Ввиду важности этой переписки нельзя не желать, чтобы она была издана в строго хронологическом порядке, желательно также собрание всех мелких, как напечатанных, так и остающихся в рукописи, статей Татищева. Надеемся, что когда-нибудь это будет сделано Академией, владеющей и рукописями и письмами Татищева.
Боюсь, что мой слабый очерк не вполне уяснил образ одного из замечательнейших русских людей XVIII века, но думаю, что кое-какие новые встречающиеся в нем подробности, а также свод всего существенного старого, помогут, быть может, со временем другому воздвигнуть ему достойный памятник. Изучая внимательно и пристально и жизнь и сочинения Татищева, я пришел к тому убеждению, что, уступая Ломоносову силою творческого гения, он тем не менее должен занять равное с ним место в истории русского развития. Естествоиспытатель Ломоносов стремился возвести к общему философскому единству учение о природе; историк и публицист Татищев стремился, со своей стороны, найти общее начало человеческого общежития и человеческой нравственности. Менее самостоятельный в этом отношении, он, однако, не теряет своего значения относительно общества, среди которого жил и на которое мог и должен был иметь действие. Если его философское сочинение оставалось неизвестным (и то не вполне, ибо рукописи -- говорят -- попадаются), то в других его трудах рассыпаны те же мысли. Одно уже стремление внести обобщение есть важный шаг в умственном развитии.

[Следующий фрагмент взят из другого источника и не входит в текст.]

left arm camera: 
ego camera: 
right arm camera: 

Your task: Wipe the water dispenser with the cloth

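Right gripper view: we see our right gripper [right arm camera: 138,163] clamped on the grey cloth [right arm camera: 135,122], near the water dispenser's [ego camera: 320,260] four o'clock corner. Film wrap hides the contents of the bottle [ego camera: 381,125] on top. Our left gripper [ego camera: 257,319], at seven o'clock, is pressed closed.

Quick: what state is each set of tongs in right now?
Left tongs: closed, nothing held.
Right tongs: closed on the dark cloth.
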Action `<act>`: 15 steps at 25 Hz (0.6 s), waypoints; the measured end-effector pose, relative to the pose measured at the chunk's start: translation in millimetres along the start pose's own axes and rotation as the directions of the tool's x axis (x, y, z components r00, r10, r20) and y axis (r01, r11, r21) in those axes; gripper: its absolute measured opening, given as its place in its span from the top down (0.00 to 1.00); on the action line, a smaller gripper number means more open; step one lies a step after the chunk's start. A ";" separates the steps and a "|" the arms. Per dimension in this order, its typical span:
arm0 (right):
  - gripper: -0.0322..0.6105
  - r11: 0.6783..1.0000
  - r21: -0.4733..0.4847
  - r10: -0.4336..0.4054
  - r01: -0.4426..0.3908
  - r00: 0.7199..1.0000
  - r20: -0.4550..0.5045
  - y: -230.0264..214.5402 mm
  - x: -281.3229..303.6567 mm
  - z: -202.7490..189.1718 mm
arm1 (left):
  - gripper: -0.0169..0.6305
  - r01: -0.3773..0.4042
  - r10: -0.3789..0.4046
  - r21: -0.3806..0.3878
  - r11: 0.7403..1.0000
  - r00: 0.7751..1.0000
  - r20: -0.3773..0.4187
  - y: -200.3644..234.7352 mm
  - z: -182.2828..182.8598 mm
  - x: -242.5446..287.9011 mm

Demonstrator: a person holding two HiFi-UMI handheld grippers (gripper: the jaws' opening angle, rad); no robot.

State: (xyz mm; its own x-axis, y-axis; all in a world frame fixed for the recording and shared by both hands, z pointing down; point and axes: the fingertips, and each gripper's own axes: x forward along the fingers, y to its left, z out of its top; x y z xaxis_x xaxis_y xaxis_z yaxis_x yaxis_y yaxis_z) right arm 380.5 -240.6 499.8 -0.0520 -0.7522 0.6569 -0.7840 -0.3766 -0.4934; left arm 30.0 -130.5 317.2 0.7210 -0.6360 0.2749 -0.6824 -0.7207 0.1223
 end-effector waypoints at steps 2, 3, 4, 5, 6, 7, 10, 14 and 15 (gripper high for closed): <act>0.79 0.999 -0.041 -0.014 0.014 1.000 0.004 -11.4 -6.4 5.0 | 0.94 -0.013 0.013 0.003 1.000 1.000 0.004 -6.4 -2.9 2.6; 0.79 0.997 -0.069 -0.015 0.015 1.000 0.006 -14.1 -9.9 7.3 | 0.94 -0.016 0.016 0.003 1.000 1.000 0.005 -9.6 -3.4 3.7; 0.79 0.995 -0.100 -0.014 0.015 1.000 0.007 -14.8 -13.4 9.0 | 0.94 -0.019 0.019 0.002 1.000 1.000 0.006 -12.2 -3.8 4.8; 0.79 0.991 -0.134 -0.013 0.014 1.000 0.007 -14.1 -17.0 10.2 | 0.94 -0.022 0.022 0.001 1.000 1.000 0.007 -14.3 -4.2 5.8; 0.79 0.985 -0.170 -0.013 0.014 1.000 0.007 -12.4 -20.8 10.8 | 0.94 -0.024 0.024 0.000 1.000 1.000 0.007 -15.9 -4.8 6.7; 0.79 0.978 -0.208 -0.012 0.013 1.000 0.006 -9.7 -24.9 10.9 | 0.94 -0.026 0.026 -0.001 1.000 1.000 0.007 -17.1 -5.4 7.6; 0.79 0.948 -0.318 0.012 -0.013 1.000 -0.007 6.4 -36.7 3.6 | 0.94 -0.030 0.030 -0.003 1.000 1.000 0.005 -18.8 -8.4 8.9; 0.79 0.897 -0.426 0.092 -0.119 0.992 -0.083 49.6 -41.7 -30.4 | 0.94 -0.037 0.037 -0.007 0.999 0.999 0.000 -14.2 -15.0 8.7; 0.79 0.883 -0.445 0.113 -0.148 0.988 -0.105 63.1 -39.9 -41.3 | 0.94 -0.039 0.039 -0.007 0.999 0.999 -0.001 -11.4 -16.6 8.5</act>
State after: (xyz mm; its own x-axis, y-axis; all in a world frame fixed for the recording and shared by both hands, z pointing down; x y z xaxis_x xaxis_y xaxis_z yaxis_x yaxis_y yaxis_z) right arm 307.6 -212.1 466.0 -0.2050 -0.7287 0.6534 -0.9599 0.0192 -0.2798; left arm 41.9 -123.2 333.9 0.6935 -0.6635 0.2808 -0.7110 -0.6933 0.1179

Но не это одно дает право Татищеву на вечную благодарную память: он поставил науку русской истории на правильную дорогу собирания фактов; он обозрел, насколько мог, сокровища летописные и указал дорогу к другим источникам; он тесно связал историю с другими сродными ей знаниями. Но если бы даже и этого не было, имя Татищева должно бы жить вечно за то одно, что он всюду заводил школы и хлопотал о развитии просвещения.
Опубликовано: Бестужев-Рюмин К.Н. Биографии и характеристики: Татищев, Шлецер, Карамзин, Погодин, Соловьев, Ешевский, Гильфердинг. Санкт-Петербург. Издательство: Типография В.С. Балашева, Средняя Подъяческая, д. No 1. 1882.